Read this one with the smell of tomato leaves on your hands
An introduction to the new newsletter, what plants do to us, the endless and the infinite
Hello. Been a while! The dough has been rising, what can I say? BUT I return to you with a new vision for this newsletter.
You probably subscribed some time ago, perhaps when it was called Five Intriguing Things (2012ish), Real Future (2015ish), or 5IT (2017+). Well, I’ve rechristened the newsletter again: Oakland Garden Club. More on why in a minute. In any case, thank you for sticking with me.
If you are new here, perhaps you would like to subscribe. Do you think about plants? Are you curious about what changes in you when you consider the more-than-human world? Plants as plants and plants as portals to ecology, history, global cultural exchange. I’m inspired by: Ross Gay, Jenny Odell, MFK Fisher (but for plants), the history of Mary Kuhn, the art of Kija Lucas, the Florentine Codex research of Diana Magaloni Kerpel, the streetwear of Gangsters Buy Flowers. That’s what we’re doing here. And it’s free.
For now, here’s what I’d like to get across: how good do tomato leaves smell when you’re pruning them, or even just brush by them on your way down a path? Tomato leaves do not smell like tomatoes taste. No, the smell is the omen of a future tomato, the promise of the sweet fruit.

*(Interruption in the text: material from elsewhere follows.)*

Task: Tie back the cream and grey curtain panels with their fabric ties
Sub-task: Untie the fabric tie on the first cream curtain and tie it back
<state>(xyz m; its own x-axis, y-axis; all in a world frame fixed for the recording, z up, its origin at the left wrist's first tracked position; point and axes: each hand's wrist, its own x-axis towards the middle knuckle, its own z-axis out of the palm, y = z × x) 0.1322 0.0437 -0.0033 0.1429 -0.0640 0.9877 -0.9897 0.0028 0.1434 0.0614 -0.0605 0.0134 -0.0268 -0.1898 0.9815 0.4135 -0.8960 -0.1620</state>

Two years ago—the first in our new house—I had an amazing set of plants. We have three big pots, so they were called Uno, Dos, y Tres. Uno probably produced a thousand sungolds, each one ripening in its time and slot, like the notes in a scale. Always, they ripen like this, the ones closest to the core first, the outer reaches last.
I love being overwhelmed by a productive tomato plant. At first, each ripe tomato is special and quickly gobbled up, maybe a day or two early (sorry!). But as summer goes on, you just can’t keep up. Every day, you wobble outside to eat your fill and still there are more. Caprese. Sauce. Salsas. Still more. You beg people to come take them and they can’t believe you would give away such treasure. Point being: We can be made generous by the sheer glory of even a single tomato plant.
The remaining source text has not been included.